O que Aconteceu e a Dinâmica da Tragédia

De acordo com o inquérito policial e os autos do processo criminal:

Denúncia Negada e Ameaça: Ao ouvir a revelação da filha, Emileide não buscou socorro médico ou policial. Em vez de proteger a menor, a mãe ameaçou a criança e tomou a decisão de ocultar o crime cometido pelo companheiro.

Execução e Ocultação de Cordeiro: A genitora atraiu Gabrielly para uma área isolada de mata/zona rural, onde a criança foi brutalmente assassinada por asfixia/esganadura e enterrada em uma cova rasa.

Falsa Notícia de Desaparecimento e Confissão: Emileide procurou as autoridades e sustentou inicialmente a versão de que a menina havia desaparecido de casa. Diante das contradições do relato e da atuação das equipes de investigação, a mãe acabou confessando a autoria do homicídio e indicando o local exato onde havia ocultado o corpo da filha.

Comprovação Pericial: Os exames periciais e necroscópicos realizados pelo Instituto Médico Legal e pela Polícia Científica confirmaram os sinais de violência física e atestaram os indícios e vestígios de abusos sexuais relatados pela criança antes de sua morte.

Julgamento, Condenações e Repercussão

O Tribunal do Júri e o Poder Judiciário fixaram penas severas para o casal:

Pena do Padrasto: André Luiz Ferreira foi condenado a 20 anos de reclusão pelos crimes de estupro de vulnerável e coautoria/participação.

Pena da Mãe: Emileide Magalhães recebeu uma pena unificada de 39 anos de reclusão pelos crimes de homicídio triplamente qualificado, estupro de vulnerável (por omissão imprópria), ocultação de cadáver e falsa comunicação de crime.

Cartas no Cárcere: A indignação social com o caso aumentou após a divulgação de que, mesmo cumprindo pena em regime fechado pelo assassinato da própria filha, Emileide continuava enviando cartas de amor e apoio ao companheiro condenado no presídio.

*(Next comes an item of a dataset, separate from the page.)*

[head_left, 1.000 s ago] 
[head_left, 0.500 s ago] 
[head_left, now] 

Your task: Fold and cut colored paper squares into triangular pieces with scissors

O Contexto Jurídico: Dever de Proteção, Homicídio Qualificado e Omissão Imprópria

Sob a ótica do Código Penal e do Estatuto da Criança e do Adolescente (ECA):

Homicídio Qualificado e Hediondo (Artigo 121, § 2º, Incisos III, IV e IX, do Código Penal): O assassinato de descendente (menor de 14 anos) com emprego de asfixia e recurso que impossibilitou a defesa constitui homicídio qualificado e hediondo, sujeito a pena de 12 a 30 anos de reclusão, com aumento de pena em razão do parentesco imediato.

Estupro de Vulnerável e Posição de Garante (Artigo 217-A c/c Artigo 13, § 2º, alínea ‘a’, do Código Penal): A mãe possui o dever legal de cuidado, proteção e vigilância sobre os filhos menores (posição de garante). A omissão dolosa diante do conhecimento do abuso sexual equipara a conduta da mãe à do próprio executor do estupro de vulnerável.

Ocultação de Cadáver (Artigo 211 do Código Penal): Destruir, subtrair ou ocultar cadáver é crime autônomo punível com reclusão de 1 a 3 anos e multa, somando-se cumulativamente às penas do homicídio.